In the Keeton affair, however, the American Counseling Association can point to numerous studies, conducted at the highest level of the profession, on behalf of its accepted standards (in this instance, that "counselors must support their clients' welfare, promote their growth, respect their dignity, support their autonomy, and help them pursue their own goals for counseling”). One advantage those of us sympathetic to NAS generally have in debates about higher education is that we can cite evidence on behalf of our positions, while defenders of the academic status quo too often appeal to emotion or level empty accusations of prejudice. It’s certainly out of character, therefore, to see NAS taking a position that is heavy on emotional appeal, but contradicts most of the available evidence.

(2) The Volokh/NAS/FIRE brief pointed out that Keeton had delivered her various remarks about how she’d treat gay and lesbian clients in the classroom, and that she hadn’t actually behaved in a prejudicial manner toward gay and lesbian clients in a practicum (because she never received that chance). The inference appeared to be that if, in the practicum, she counseled a gay or lesbian teenager to undergo conversion therapy, AugustaState could then terminate her from the program. That seemed to me a distinction without a difference—surely Counseling programs wouldn’t have the obligation to allow a student who said in class that she’d counsel all black clients to recognize their intellectual inferiority to actually counsel black clients along these lines before cashiering her from their program. Still, the line of argument provided an opening for a sympathetic judge who wanted to reinstate Keeton but didn’t want to rule that Counseling programs had an obligation to graduate students who recommended conversion therapy.

The NAS reaction to the 11th circuit panel decision, however, abandons that line of thought, essentially arguing that even if Keeton had recommended in her practicum conversion therapy for a gay or lesbian client, such behavior would have been acceptable, since “there should be as many modes of counseling and ethical choice as there are lawful philosophies of life,” even if such counseling approaches violate the ACA’s Ethical code.  That strikes me as a much harder position to defend than the viewpoint from the original brief.

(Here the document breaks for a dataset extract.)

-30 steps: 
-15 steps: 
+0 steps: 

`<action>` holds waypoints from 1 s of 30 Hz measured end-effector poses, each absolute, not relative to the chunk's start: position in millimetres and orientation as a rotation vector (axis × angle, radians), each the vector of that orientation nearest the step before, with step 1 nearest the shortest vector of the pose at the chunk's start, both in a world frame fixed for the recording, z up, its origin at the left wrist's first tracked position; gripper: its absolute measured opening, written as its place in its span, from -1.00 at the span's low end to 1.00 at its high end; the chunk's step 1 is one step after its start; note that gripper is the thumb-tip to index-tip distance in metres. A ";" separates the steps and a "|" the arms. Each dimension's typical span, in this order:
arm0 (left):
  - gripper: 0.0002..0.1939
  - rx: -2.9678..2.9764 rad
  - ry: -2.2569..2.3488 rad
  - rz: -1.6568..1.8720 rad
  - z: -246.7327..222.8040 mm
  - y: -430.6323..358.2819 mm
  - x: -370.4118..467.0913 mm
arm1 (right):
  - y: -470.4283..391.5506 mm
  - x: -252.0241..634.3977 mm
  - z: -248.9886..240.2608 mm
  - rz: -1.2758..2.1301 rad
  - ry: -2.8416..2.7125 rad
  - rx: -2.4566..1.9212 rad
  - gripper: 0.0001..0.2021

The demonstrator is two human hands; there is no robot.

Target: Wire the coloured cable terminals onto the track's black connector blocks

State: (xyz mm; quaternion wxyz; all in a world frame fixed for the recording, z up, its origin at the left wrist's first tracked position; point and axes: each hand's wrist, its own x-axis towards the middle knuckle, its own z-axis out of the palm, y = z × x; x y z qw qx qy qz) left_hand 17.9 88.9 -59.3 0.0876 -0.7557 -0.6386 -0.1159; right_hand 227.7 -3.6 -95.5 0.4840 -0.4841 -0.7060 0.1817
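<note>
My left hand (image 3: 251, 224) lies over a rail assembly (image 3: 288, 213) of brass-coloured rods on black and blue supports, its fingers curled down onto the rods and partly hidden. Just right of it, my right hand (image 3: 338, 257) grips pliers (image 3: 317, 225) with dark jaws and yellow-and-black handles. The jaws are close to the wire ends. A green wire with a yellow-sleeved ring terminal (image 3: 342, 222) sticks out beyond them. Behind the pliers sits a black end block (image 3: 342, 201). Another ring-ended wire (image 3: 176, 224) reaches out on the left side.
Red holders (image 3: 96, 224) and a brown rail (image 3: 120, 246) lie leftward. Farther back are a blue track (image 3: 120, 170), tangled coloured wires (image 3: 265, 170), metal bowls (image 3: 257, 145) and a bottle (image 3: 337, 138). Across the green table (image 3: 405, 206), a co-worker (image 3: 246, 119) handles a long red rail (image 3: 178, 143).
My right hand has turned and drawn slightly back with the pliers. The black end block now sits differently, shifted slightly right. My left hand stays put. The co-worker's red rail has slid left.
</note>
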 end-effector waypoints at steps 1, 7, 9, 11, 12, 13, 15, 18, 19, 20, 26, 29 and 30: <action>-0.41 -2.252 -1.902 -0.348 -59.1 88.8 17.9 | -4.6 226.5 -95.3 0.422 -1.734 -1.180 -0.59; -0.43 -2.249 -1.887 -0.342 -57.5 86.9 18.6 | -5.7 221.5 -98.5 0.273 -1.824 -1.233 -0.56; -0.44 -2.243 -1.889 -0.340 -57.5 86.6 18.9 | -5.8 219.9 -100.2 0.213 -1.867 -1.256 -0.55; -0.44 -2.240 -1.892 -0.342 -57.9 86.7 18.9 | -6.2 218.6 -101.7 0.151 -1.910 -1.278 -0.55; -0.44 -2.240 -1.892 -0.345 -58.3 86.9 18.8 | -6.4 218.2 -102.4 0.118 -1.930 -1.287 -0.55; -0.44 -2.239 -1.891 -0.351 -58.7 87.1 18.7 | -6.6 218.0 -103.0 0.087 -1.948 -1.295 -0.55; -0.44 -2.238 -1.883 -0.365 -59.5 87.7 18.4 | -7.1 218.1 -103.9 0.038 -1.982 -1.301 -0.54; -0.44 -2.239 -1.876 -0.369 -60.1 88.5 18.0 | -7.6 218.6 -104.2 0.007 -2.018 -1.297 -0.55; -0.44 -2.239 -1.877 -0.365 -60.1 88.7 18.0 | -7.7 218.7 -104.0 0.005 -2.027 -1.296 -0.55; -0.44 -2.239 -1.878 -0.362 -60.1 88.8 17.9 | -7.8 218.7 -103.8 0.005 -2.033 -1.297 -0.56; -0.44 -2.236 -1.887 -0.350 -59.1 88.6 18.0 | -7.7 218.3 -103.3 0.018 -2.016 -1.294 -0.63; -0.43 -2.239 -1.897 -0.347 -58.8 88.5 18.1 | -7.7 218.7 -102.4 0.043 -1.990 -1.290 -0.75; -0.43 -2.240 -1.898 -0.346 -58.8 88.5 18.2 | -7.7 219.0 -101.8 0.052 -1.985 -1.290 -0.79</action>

It also appears to ignore that the first and only purpose of counseling is the client’s well-being, not the counselor’s opportunity to promote his or her religious beliefs.

(3) In legal matters, all issue-oriented organizations must consider the broader ramifications of their decisions. Take the most famous example, the NAACP’s settling the 1997 teacher affirmative action case in New Jersey. The Keeton case was and remains a longshot, since the record before both the district court and the circuit court had Keeton saying she’d impose her religious views on her clients, rather than defer counseling them, as in an otherwise similar case in Michigan.

As I noted in my MTC post, NAS has distinguished itself over the years for its support for equal treatment of everyone on campus, and its backing of high standards based on evidence. Now, the organization is on record backing a student who was recognized even by a panel of the 11th circuit—which is not exactly known for its support of gay rights—as demanding “preferential, not equal, treatment.” Having endorsed preferential treatment (for Christian conservative students) in this case, it’s going to be more difficult for the organization to explain its opposition to preferential treatment for other groups in the future.

Regardless of readers’ positions on the merits of conversion therapy, that outcome strikes me as unfortunate for NAS and its positive role in higher education.